What you are asked to do: Take the material below from its first line through the line containing "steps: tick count" and, please, write those lines again exactly.
- - - - - - -
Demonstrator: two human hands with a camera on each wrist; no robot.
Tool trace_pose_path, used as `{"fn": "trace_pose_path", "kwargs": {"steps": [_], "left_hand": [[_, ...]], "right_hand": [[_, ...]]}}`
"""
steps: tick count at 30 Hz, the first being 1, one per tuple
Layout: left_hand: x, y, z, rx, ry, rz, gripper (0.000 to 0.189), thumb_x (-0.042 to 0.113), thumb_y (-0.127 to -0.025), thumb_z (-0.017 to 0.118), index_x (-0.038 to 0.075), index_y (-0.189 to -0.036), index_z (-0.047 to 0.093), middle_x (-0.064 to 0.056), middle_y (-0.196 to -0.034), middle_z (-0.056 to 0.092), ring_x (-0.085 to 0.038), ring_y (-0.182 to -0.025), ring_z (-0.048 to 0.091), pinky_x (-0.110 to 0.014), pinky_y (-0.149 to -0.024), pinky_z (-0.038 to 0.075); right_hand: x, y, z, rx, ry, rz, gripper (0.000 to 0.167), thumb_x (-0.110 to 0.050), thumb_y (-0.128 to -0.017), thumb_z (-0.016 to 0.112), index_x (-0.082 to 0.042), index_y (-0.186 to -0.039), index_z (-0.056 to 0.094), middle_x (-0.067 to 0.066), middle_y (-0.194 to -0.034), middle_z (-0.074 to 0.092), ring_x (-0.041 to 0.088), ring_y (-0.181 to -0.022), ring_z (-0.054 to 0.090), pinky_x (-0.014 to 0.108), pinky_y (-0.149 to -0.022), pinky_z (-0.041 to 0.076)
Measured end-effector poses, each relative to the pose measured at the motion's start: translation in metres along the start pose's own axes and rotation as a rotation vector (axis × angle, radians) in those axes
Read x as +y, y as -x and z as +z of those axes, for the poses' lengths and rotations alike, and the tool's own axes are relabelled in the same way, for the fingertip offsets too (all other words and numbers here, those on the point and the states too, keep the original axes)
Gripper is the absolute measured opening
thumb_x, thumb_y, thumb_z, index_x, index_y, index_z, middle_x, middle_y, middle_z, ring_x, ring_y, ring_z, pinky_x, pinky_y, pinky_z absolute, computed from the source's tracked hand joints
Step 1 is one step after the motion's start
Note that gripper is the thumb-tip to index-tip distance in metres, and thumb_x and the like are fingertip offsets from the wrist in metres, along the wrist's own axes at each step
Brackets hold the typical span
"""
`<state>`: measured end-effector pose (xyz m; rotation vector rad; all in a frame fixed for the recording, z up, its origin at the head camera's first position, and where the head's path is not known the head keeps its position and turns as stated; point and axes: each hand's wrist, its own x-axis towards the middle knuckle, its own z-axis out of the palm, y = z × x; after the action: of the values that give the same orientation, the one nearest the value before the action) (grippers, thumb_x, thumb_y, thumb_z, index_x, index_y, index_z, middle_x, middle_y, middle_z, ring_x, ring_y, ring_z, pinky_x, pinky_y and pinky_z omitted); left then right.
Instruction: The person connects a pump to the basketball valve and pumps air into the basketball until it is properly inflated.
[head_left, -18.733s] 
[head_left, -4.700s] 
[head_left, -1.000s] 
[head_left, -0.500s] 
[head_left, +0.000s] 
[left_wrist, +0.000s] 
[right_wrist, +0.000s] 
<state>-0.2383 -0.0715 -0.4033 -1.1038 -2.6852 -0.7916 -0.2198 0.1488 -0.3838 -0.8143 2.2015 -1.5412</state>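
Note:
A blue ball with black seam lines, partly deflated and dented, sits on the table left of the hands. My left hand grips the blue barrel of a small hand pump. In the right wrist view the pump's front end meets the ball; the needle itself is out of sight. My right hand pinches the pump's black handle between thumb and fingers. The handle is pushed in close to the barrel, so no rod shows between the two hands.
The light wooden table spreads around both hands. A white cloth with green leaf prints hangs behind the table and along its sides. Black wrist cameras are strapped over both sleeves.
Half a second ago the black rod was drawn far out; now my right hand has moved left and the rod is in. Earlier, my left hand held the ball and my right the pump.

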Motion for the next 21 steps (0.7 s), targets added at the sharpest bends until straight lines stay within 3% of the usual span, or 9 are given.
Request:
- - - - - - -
Solution for this problem:
Demonstrator: two human hands with a camera on each wrist; no robot.
Tool trace_pose_path, used as `{"fn": "trace_pose_path", "kwargs": {"steps": [_], "left_hand": [[_, ...]], "right_hand": [[_, ...]]}}`
"""
steps: tick count at 30 Hz, the first being 1, one per tuple

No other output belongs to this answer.